Data extracted from a collection
• • • •
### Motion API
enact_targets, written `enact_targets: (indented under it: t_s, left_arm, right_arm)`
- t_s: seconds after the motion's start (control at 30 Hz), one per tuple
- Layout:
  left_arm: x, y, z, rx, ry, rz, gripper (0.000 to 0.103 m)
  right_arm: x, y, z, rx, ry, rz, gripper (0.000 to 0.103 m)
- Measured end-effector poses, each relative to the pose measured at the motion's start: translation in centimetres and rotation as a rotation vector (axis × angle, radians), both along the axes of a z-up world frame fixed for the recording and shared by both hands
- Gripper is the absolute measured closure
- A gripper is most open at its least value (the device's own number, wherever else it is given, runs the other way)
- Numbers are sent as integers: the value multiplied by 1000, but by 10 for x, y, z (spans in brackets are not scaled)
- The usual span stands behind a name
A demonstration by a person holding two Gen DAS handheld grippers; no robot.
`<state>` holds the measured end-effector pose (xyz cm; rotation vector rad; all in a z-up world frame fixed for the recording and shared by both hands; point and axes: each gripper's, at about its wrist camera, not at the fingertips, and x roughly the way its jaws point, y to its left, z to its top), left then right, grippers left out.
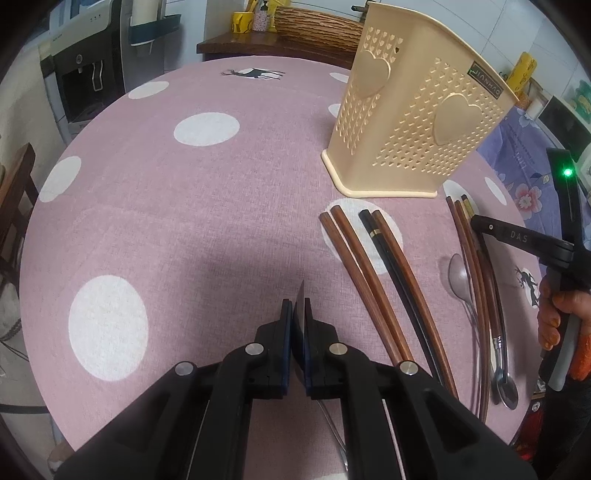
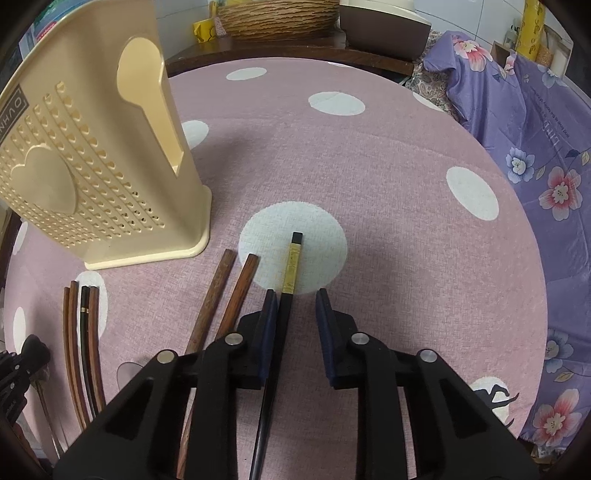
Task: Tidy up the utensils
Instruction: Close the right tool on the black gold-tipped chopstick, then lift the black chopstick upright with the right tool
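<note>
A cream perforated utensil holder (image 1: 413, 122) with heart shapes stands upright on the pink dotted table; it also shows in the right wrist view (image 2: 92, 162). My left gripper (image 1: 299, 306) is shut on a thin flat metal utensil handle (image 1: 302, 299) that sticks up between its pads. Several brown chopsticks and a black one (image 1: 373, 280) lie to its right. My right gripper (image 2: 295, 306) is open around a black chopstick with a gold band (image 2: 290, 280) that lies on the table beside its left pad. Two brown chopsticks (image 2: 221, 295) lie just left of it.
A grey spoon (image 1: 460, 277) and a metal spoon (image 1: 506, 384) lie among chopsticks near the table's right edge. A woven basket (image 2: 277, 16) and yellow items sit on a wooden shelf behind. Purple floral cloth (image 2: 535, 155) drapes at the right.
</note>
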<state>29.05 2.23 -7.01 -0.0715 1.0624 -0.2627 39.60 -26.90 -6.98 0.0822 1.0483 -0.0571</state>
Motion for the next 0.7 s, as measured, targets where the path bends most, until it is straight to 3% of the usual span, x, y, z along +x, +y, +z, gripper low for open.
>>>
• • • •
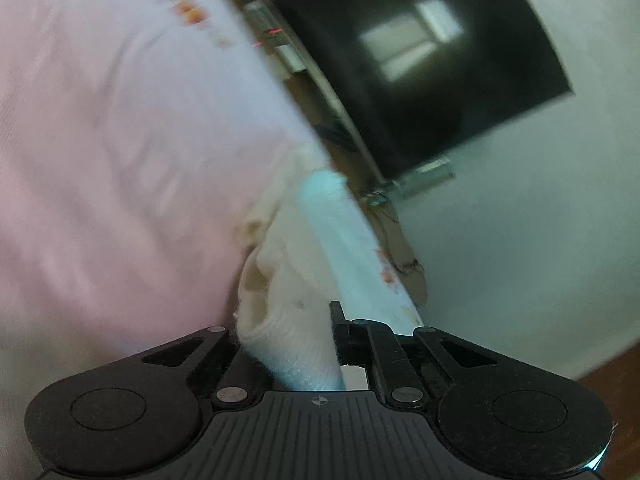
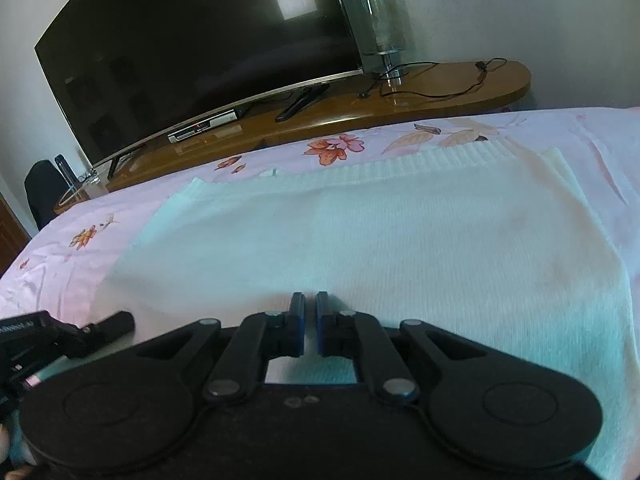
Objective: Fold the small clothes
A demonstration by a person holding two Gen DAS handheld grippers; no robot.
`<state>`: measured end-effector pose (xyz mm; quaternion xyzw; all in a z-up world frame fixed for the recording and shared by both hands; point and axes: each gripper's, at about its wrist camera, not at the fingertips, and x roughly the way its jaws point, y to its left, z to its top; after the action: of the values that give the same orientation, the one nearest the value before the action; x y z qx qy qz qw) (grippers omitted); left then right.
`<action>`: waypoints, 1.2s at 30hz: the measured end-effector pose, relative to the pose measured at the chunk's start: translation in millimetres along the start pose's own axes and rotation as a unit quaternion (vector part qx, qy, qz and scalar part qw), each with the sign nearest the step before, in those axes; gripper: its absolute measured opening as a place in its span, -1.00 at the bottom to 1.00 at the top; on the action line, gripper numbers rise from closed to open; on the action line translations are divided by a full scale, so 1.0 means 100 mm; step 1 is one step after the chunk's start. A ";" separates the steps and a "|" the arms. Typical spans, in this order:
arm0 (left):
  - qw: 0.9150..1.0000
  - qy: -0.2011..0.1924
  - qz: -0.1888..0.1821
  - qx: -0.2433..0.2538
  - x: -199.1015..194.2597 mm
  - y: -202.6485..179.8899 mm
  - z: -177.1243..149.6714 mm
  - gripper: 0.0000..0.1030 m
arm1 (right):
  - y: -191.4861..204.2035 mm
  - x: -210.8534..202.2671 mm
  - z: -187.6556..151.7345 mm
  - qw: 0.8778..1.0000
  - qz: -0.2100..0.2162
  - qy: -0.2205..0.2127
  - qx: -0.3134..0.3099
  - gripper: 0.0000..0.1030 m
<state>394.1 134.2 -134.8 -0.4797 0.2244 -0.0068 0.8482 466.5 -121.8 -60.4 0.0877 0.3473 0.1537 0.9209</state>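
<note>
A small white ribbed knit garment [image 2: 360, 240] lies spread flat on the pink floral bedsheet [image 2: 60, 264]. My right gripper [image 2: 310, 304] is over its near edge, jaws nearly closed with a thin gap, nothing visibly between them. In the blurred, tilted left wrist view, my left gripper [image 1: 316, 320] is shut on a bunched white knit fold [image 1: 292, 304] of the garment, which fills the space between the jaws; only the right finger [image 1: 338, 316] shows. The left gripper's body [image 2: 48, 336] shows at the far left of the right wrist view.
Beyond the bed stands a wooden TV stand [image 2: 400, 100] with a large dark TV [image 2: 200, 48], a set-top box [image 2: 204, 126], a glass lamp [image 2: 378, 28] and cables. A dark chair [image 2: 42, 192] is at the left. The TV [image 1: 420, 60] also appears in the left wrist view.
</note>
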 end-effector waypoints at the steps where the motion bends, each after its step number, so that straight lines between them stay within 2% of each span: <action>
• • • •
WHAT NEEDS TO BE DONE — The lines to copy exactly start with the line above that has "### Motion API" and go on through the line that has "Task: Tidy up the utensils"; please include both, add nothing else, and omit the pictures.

SOLUTION FOR THIS TASK —
### Motion API
enact_targets, written `enact_targets: (indented under it: t_s, left_arm, right_arm)`
- t_s: seconds after the motion's start (control at 30 Hz), one per tuple
- Layout:
  left_arm: x, y, z, rx, ry, rz, gripper (0.000 to 0.103 m)
  right_arm: x, y, z, rx, ry, rz, gripper (0.000 to 0.103 m)
- Measured end-effector poses, each relative to the pose measured at the motion's start: translation in centimetres and rotation as a rotation vector (axis × angle, radians), both along the axes of a z-up world frame fixed for the recording and shared by both hands
- Gripper is the absolute measured closure
- A gripper is most open at its least value (the device's own number, wherever else it is given, runs the other way)
- Numbers are sent as integers: the value multiplied by 1000, but by 10 for x, y, z (spans in brackets are not scaled)
- The usual span stands behind a name
A demonstration by a person holding two Gen DAS handheld grippers; no robot.
`<state>` holds the measured end-effector pose (xyz cm; rotation vector rad; all in a z-up world frame fixed for the recording and shared by both hands; point and axes: each gripper's, at about its wrist camera, not at the fingertips, and x roughly the way its jaws point, y to its left, z to its top), left then right, grippers left out.
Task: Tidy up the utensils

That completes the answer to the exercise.